Adrissia Pinheiro, por Dassuem Nogueira*

Publicado em: 09/02/2025 às 10:44 | Atualizado em: 09/02/2025 às 10:44

Na Amazônia brasileira, comemos pupunha cozida com sal como uma iguaria de nosso rico repertório de café da manhã.

Fora da região, a pupunha é sinônimo de palmito, que é vendido em conservas. Só quem teve o privilégio de comer o palmito fresco da pupunheira sabe a especiaria que é.

A safra da pupunha costuma ser entre dezembro e março. Mas, os frutos começam a ser vistos em mercados, feiras, carrinhos de ambulantes e nos sinais de trânsito já em novembro.

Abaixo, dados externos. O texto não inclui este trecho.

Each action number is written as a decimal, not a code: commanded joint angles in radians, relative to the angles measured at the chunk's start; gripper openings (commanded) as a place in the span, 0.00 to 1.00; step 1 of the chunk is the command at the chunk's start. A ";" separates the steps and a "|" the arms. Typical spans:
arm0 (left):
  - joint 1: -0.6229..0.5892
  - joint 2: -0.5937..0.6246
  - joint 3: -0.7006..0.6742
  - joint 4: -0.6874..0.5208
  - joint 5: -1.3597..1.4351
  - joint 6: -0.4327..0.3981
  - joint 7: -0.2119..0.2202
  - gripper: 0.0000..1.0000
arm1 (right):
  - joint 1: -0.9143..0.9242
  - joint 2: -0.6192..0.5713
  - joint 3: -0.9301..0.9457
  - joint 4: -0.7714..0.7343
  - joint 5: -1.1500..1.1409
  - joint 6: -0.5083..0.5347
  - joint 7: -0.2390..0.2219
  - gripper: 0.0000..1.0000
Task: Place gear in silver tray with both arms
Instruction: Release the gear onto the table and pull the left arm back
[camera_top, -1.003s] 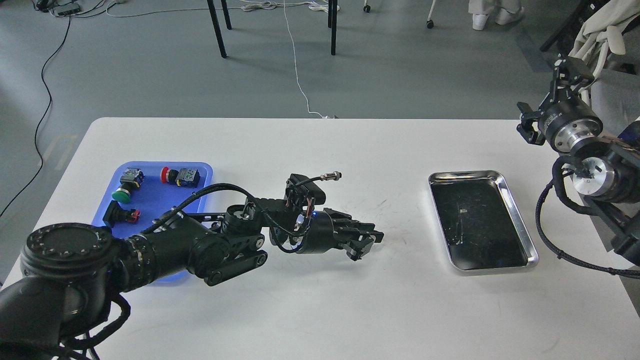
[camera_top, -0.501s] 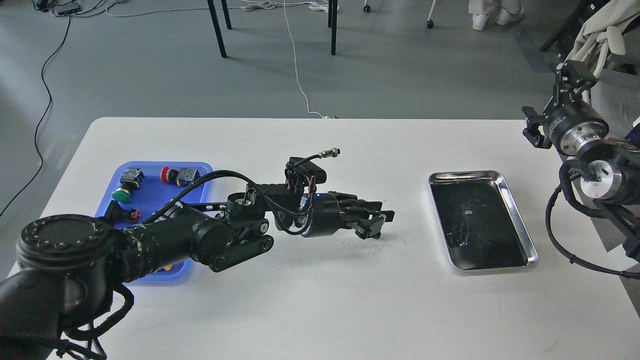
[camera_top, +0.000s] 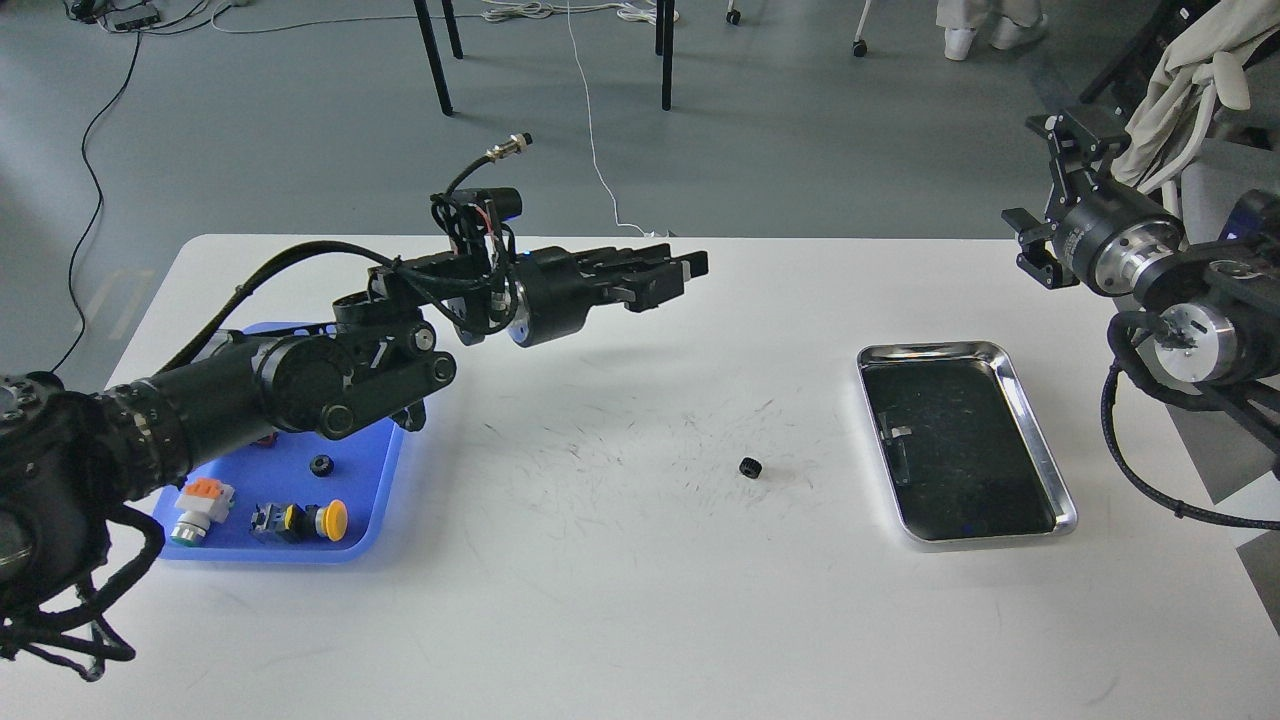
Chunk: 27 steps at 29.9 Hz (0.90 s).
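On the bench (camera_top: 620, 600), small black gear (camera_top: 751, 467) lies loose, just left of silver tray (camera_top: 1040, 450). Left tool (camera_top: 665, 275) raised, empty, fingers look spread. Right tool (camera_top: 1068, 135) state unclear.

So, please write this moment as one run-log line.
gear: on table, left of silver tray | left tool: raised, empty | right tool: raised, off table edge
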 joint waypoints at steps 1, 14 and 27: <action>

Tal como o açaí e o tucumã, contudo, o ciclo de reprodução da pupunha também se alterou em consequência do aumento de temperatura, após dois períodos seguidos de forte estiagem e vazante dos rios.

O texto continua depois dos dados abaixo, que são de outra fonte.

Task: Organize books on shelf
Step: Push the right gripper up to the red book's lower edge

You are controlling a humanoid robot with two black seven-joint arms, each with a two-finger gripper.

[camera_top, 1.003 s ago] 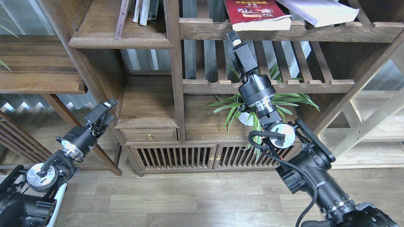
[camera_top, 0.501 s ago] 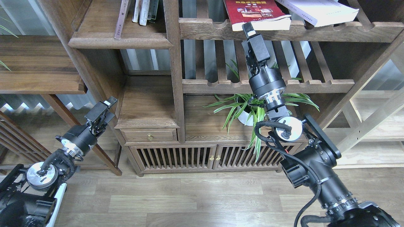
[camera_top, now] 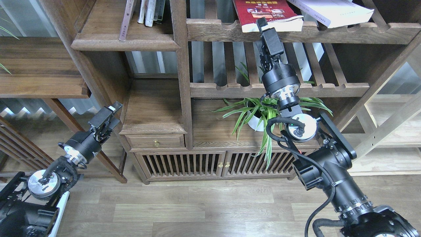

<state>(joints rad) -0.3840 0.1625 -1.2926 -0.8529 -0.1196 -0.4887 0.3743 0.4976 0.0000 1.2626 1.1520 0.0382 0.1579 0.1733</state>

Neste ano, o fruto começou a circular nas feiras de Manaus em meados de janeiro.

A pupunha, assim como o açaí e o tucumã, também filhos de palmeiras, conta uma história de ocupação da Amazônia.

São frutos da tecnologia dos povos indígenas do passado e importante bem cultural para todos.

Leia mais

Açaí da Amazônia chega ao cardápio da Bacio di Latte

A outra pupunha

A pupunha é o fruto da palmeira cientificamente nomeada como Bactris gasipaes Kunth e seu processo de domesticação e adaptação por povos indígenas da Amazônia resultou em um conjunto de raças locais.

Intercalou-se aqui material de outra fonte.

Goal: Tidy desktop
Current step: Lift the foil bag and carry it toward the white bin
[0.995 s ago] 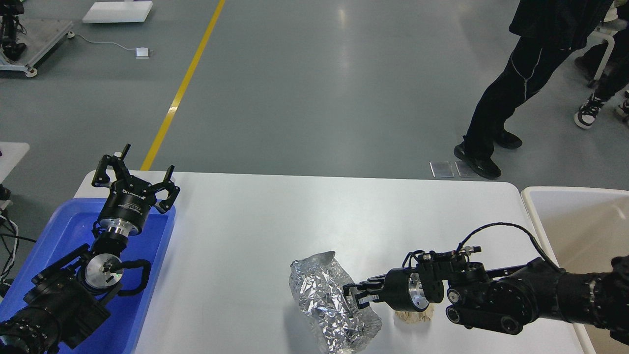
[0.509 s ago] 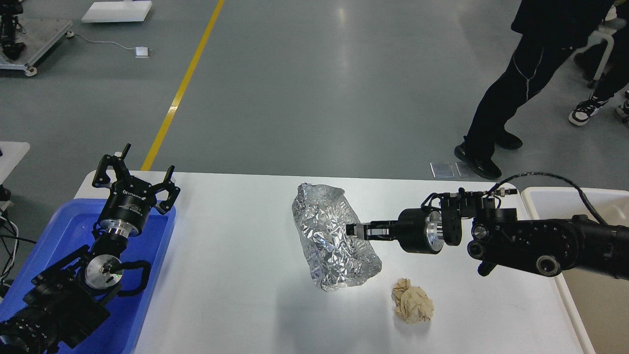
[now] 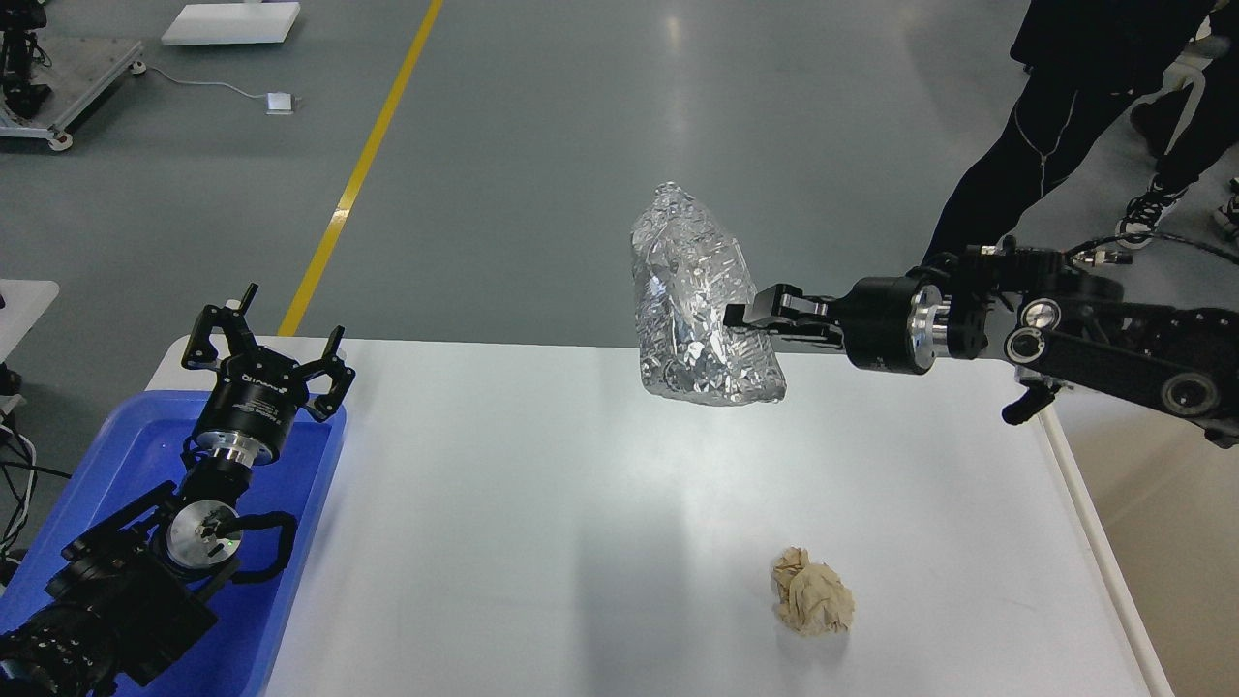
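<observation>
The white desktop (image 3: pixel 542 484) fills the lower middle of the head view. My right gripper (image 3: pixel 745 318) is shut on a crumpled silver foil bag (image 3: pixel 692 300) and holds it high above the desktop's far edge. A crumpled beige paper ball (image 3: pixel 811 603) lies on the desktop near the front right. My left gripper (image 3: pixel 263 341) is open and empty above the far end of the blue plastic tray (image 3: pixel 116 455) at the left.
The beige white-rimmed bin (image 3: pixel 1113 542) stands against the desktop's right edge, partly under my right arm. A person in black (image 3: pixel 1055 126) stands on the grey floor beyond the table at the back right. A yellow floor line (image 3: pixel 363 165) runs at the back left.
My right gripper has lifted the foil bag from the desktop up and to the right, well above the table. The paper ball is uncovered and has stayed put. The left arm has not moved.
</observation>
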`<state>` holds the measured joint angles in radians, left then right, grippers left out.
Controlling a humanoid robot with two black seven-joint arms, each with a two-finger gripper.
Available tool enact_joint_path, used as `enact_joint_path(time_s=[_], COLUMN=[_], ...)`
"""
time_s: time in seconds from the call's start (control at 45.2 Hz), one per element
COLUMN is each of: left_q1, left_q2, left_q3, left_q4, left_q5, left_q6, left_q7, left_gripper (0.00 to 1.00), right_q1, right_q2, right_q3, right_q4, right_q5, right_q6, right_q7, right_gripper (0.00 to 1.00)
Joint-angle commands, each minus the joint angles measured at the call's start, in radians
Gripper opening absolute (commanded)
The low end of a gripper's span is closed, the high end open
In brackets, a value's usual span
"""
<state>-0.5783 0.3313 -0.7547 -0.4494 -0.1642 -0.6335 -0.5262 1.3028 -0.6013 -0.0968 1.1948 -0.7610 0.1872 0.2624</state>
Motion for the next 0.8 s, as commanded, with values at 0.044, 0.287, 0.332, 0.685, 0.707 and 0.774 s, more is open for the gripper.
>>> enact_joint_path(time_s=[0.044, 0.287, 0.332, 0.685, 0.707, 0.774], left_q1=[0.000, 0.000, 0.000, -0.002, 0.000, 0.000], left_q2=[0.000, 0.000, 0.000, 0.000, 0.000, 0.000], left_q3=[0.000, 0.000, 0.000, 0.000, 0.000, 0.000], left_q4=[0.000, 0.000, 0.000, 0.000, 0.000, 0.000], left_q5=[0.000, 0.000, 0.000, -0.001, 0.000, 0.000], left_q6=[0.000, 0.000, 0.000, 0.000, 0.000, 0.000], left_q7=[0.000, 0.000, 0.000, 0.000, 0.000, 0.000], left_gripper=[1.00, 1.00, 1.00, 1.00, 1.00, 1.00], right_q1=[0.026, 0.036, 0.036, -0.030, -0.036, -0.060], right_q2=[-0.061, -0.103, -0.103, -0.072, -0.071, -0.069], right_q3=[0.016, 0.016, 0.016, 0.002, 0.002, 0.005], right_q4=[-0.113, -0.309, -0.368, -0.926, -0.948, -1.004], right_q5=[0.114, 0.206, 0.229, 0.319, 0.319, 0.319], right_q6=[0.017, 0.047, 0.054, 0.100, 0.098, 0.098], right_q7=[-0.002, -0.003, -0.003, -0.008, -0.008, -0.008], right_gripper=[0.00, 0.00, 0.00, 0.00, 0.00, 0.00])
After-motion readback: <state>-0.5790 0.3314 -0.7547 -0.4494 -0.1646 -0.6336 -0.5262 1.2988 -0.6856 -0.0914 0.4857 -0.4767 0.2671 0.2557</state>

Esse processo estaria fortemente ligado à importância cultural da pupunha para os povos indígenas amazônicos, o que é observável pela dispersão de tipos selvagens e domésticos ao longo do vale amazônico.

O processo de domesticação feito a partir da Amazônia, que teria se iniciado na região do rio Ucayali (Colômbia), resultou em uma pupunha rica em amido, ideal para fabricação de bebidas fermentadas.

Achados arqueológicos indicam que a bebida era usada em festas e rituais há milênios.

Já o processo observado na Amazônia brasileira tem origem na região do rio Madeira e resultou na pupunha que conhecemos hoje.

Seus frutos são maiores, mais carnudos e oleaginosos.

Tal tipo não é propício para a fermentação e os achados arqueológicos nessa região indicam que sempre foi consumido como fruto cozido.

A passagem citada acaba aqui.